[Data records]
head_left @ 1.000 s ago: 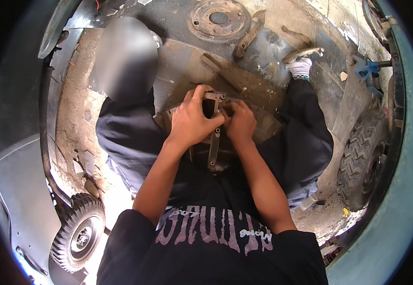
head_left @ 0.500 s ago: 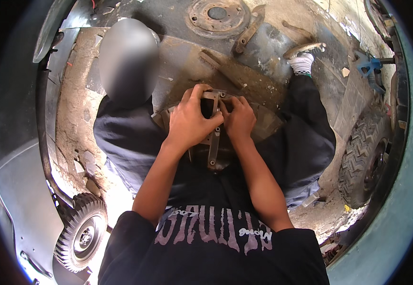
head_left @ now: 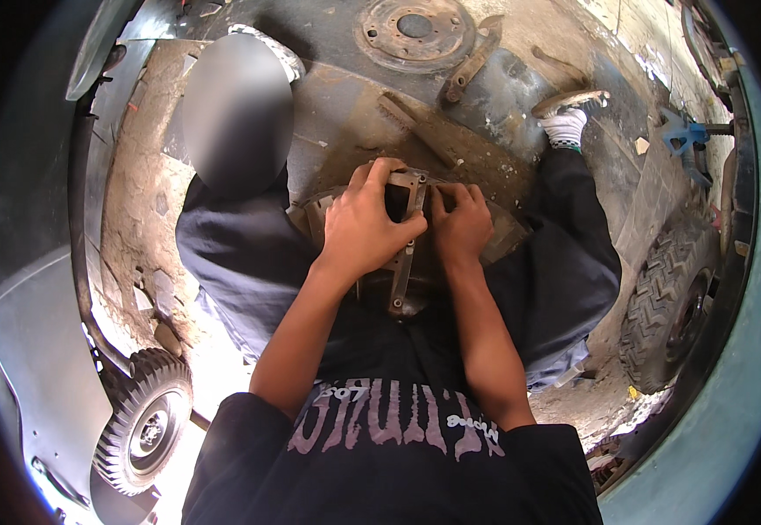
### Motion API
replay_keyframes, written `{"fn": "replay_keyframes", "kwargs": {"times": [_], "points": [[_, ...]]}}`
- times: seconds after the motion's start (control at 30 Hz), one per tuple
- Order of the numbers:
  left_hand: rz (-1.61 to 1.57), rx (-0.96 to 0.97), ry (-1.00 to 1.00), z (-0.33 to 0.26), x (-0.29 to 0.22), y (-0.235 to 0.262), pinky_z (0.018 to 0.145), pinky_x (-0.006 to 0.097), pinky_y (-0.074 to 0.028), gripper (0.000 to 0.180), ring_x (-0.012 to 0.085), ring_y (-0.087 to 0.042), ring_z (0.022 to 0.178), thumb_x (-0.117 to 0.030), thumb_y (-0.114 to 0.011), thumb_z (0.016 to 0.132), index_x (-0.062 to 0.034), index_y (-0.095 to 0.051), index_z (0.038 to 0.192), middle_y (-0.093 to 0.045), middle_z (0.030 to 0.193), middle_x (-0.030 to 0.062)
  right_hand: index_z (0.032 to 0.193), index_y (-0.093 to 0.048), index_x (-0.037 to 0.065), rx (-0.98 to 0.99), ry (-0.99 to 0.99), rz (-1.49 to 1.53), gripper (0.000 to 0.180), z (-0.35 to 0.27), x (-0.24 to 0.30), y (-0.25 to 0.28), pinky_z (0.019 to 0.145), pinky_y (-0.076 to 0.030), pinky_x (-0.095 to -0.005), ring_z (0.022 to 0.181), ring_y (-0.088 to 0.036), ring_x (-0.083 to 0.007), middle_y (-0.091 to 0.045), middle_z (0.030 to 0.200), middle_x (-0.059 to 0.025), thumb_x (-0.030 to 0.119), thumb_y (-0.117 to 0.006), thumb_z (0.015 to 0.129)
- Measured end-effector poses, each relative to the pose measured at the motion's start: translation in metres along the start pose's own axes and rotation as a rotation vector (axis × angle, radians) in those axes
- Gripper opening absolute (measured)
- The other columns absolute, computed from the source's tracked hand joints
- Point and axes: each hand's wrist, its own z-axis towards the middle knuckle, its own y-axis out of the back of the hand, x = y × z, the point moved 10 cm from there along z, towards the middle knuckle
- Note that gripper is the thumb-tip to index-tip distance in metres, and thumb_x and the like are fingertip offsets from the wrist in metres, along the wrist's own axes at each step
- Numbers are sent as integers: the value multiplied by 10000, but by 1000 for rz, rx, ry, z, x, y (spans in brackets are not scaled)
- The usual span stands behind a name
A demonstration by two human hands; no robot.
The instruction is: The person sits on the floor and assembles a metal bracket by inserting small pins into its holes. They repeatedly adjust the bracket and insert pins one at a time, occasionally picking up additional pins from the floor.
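Biggest thing around is a pale teal, curved metal vehicle panel (head_left: 717, 420), way off to the right of the person's right hand (head_left: 462, 223). Between those two stands a chunky black rubber tyre (head_left: 652, 293) with deep tread. Well beyond the left hand (head_left: 364, 214), a bit to its right, lies a round, rusty steel wheel disc (head_left: 415, 51). Then the narrow, grey-brown metal frame (head_left: 401, 280): the left hand's got its far end gripped between thumb and fingers. Right hand's just beside it, fingers curled; can't tell if they're pinching anything.
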Motion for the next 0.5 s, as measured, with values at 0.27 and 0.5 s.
{"fn": "replay_keyframes", "kwargs": {"times": [0.27,0.5], "points": [[-1,-16,-18,0,0,1,1008,541,-566,614,441,-718,1193,-304,-850,829,-127,-625,1373,-725,1302,166,1151,-818,116,20,55,247,229,7,7,22,843,-611,-456,922,-770,-364,-760,1078,-156,129,-839,924],[-22,-13,-32,1,0,0,992,551,-575,630,452,-723,1177,-312,-843,812,-123,-628,1373,-716,1305,179,1192,-775,91,189,61,355,254,-6,20,-2,840,-609,-477,1032,-778,-395,-786,1120,-190,102,-818,941]]}}
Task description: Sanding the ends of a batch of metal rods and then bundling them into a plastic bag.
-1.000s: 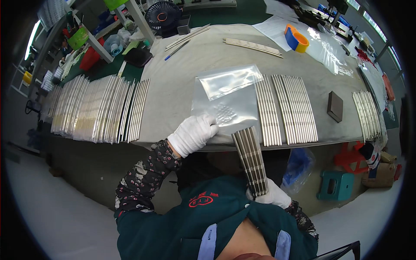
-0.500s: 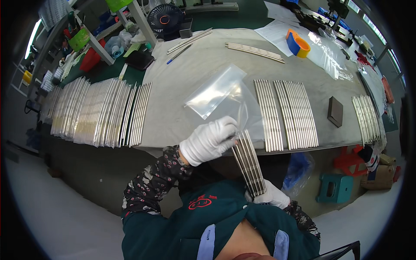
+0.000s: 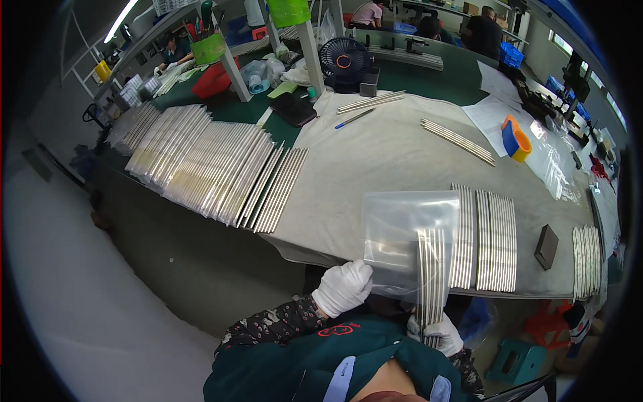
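Observation:
My left hand (image 3: 343, 288), in a white glove, is closed on the left edge of a clear plastic bag (image 3: 394, 234) near its open end. A bundle of thin shiny metal rods (image 3: 431, 295) stands side by side with its far part inside the bag, along the bag's right side. Around the near ends of these rods my gloved right hand (image 3: 443, 335) is closed, close to my body. The bag's far part lies over the table and overlaps a flat row of more rods (image 3: 463, 261).
Another row of rods (image 3: 496, 244), a dark block (image 3: 546, 246) and a further row (image 3: 586, 261) lie to the right. Many bagged rods (image 3: 221, 171) fill the left side. Farther back are a pen (image 3: 355, 118), a fan (image 3: 345, 60) and an orange-blue tape roll (image 3: 516, 139).
The rods' far ends have gone into the bag, which is now spread over them. My left hand has moved from the rods' tips to the bag's left edge. The view has shifted left.

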Action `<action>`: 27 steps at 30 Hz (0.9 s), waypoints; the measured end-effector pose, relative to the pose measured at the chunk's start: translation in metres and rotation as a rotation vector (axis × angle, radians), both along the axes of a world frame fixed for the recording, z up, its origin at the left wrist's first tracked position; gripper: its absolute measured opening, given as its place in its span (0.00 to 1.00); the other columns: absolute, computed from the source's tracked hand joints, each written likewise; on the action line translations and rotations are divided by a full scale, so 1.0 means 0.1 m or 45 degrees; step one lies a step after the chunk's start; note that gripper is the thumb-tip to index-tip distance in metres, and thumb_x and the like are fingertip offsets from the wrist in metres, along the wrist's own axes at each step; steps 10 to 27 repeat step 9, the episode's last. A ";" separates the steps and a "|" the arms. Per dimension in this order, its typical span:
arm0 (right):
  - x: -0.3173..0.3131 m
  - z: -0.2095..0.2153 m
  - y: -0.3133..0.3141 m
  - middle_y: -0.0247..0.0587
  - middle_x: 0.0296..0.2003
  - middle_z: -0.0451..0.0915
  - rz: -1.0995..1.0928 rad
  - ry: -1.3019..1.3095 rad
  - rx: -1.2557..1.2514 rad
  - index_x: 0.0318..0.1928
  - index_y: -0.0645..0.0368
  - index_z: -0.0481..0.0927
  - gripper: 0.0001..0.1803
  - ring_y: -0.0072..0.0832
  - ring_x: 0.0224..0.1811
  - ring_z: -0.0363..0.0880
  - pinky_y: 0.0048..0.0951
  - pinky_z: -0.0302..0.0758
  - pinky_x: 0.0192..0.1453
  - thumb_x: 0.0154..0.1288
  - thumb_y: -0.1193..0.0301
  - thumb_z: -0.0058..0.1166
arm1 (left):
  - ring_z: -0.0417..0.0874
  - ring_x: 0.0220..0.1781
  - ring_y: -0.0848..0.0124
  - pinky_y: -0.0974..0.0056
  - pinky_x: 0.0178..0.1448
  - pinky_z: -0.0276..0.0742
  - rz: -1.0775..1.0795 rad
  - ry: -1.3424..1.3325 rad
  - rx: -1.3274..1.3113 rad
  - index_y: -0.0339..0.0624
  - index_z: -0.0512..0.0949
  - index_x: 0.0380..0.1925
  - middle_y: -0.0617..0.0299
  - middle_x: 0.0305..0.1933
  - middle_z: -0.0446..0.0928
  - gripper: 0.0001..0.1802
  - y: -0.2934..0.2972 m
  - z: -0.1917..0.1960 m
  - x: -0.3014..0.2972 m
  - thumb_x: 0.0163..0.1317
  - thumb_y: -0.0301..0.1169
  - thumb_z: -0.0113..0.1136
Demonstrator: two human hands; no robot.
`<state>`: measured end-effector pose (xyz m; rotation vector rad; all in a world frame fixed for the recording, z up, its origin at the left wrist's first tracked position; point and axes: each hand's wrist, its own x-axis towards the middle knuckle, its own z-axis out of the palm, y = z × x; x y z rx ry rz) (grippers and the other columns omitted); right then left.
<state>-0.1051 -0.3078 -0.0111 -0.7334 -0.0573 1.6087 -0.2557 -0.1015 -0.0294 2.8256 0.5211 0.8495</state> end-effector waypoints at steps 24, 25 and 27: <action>0.00 0.07 0.44 0.35 0.26 0.68 -0.036 0.141 0.228 0.40 0.60 0.72 0.24 0.28 0.25 0.70 0.32 0.70 0.34 0.44 0.61 0.63 | 0.80 0.21 0.64 0.66 0.20 0.71 -0.340 -0.076 0.001 0.48 0.70 0.23 0.63 0.23 0.76 0.08 -0.29 0.12 0.12 0.52 0.33 0.60; 0.00 0.07 0.44 0.35 0.26 0.68 -0.036 0.141 0.228 0.40 0.60 0.72 0.24 0.28 0.25 0.70 0.32 0.70 0.34 0.44 0.61 0.63 | 0.80 0.21 0.64 0.66 0.20 0.71 -0.340 -0.076 0.001 0.48 0.70 0.23 0.63 0.23 0.76 0.08 -0.29 0.12 0.12 0.52 0.33 0.60; 0.00 0.07 0.44 0.35 0.26 0.68 -0.036 0.141 0.228 0.40 0.60 0.72 0.24 0.28 0.25 0.70 0.32 0.70 0.34 0.44 0.61 0.63 | 0.80 0.21 0.64 0.66 0.20 0.71 -0.340 -0.076 0.001 0.48 0.70 0.23 0.63 0.23 0.76 0.08 -0.29 0.12 0.12 0.52 0.33 0.60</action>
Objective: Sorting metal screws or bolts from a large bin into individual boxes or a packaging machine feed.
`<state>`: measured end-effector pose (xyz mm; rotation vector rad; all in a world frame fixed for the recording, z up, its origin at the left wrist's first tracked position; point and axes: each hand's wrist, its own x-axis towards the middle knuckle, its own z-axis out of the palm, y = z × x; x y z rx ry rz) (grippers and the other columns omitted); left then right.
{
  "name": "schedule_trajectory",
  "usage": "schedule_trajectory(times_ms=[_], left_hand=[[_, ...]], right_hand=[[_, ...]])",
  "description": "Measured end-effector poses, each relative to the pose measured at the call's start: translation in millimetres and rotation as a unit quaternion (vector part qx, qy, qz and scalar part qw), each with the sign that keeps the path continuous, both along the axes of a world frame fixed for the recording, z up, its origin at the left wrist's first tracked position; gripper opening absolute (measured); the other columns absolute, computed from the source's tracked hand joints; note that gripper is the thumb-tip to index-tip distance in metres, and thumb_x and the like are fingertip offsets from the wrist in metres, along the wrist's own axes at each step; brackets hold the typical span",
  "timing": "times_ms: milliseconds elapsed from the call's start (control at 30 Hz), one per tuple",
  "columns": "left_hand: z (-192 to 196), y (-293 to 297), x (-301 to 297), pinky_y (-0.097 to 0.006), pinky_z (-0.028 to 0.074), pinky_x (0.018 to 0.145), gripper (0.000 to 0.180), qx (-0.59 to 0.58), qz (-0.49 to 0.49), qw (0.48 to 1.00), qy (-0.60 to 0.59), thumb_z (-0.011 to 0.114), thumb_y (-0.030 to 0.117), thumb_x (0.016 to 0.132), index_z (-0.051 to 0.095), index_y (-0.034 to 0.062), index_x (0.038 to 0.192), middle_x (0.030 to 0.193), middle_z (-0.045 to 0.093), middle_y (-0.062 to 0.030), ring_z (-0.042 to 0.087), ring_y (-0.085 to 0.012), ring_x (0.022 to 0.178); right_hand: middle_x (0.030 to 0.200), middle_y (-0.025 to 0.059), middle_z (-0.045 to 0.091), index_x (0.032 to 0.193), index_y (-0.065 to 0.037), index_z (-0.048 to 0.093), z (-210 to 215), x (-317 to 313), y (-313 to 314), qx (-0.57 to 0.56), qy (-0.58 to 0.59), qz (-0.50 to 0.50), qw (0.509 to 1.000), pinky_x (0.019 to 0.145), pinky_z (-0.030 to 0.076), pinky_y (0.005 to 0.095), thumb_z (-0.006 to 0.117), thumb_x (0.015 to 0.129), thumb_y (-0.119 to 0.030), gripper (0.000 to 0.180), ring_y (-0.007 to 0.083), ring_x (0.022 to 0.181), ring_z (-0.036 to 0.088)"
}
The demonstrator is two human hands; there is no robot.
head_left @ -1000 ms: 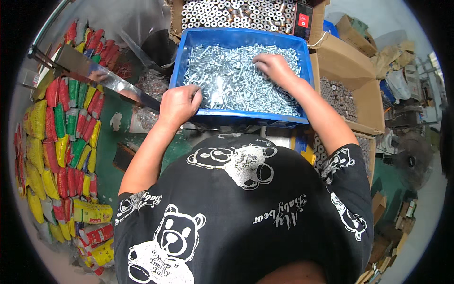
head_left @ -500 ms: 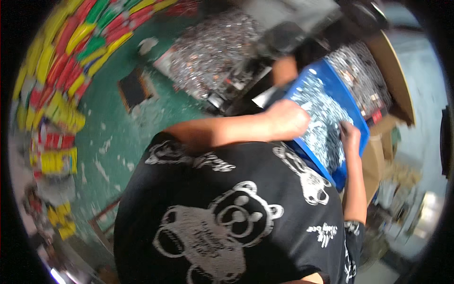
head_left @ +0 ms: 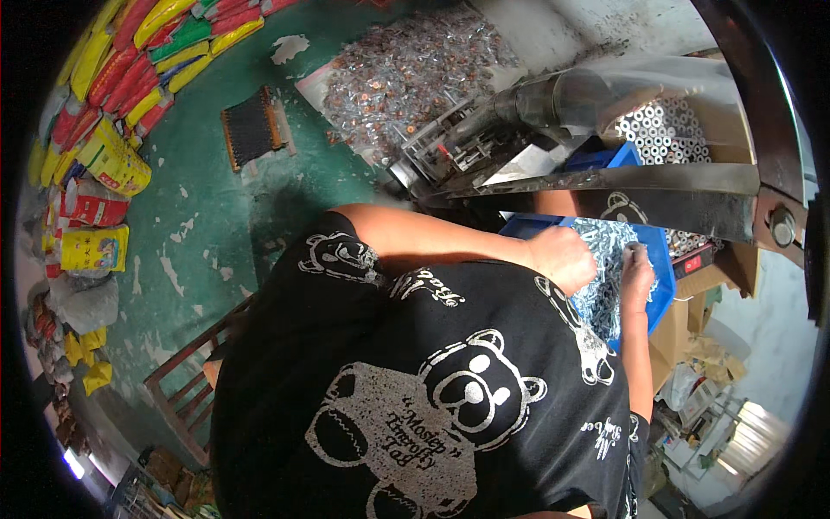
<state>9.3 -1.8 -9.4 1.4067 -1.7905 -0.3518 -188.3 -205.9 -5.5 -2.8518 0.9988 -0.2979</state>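
Note:
A blue plastic bin [head_left: 661,285] filled with small silvery metal pieces [head_left: 603,298], slim like screws, is in front of me to the right. My left hand [head_left: 564,259] is curled closed at the bin's left side, over the pieces. What it holds, if anything, is hidden. My right hand [head_left: 638,272] reaches up into the bin's right side, its fingers pinched together among the pieces. I cannot make out what lies between those fingertips.
A dark metal bar [head_left: 605,179] of a machine [head_left: 467,138] crosses above the bin's far part. Beyond stands a cardboard box [head_left: 743,268] with many washer-like rings [head_left: 666,130]. A heap of small metal parts [head_left: 406,78] covers the floor at the back; a wooden stool [head_left: 186,389] stands at left.
My view has shifted, so the bin sits lower in it and the machine's bar now covers its far part. Both hands remain at the bin, closed.

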Motion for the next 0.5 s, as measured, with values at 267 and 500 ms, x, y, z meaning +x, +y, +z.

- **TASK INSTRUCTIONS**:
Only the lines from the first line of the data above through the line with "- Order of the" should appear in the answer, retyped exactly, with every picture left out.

- **SOLUTION FOR THIS PROBLEM**:
head_left @ 1.000 s ago: 
head_left @ 0.500 s ago: 
head_left @ now: 
### Motion API
replay_keyframes, written `{"fn": "replay_keyframes", "kwargs": {"times": [_], "points": [[_, ...]]}}`
- times: seconds after the motion's start (control at 30 Hz), one per tuple
- Order of the numbers:

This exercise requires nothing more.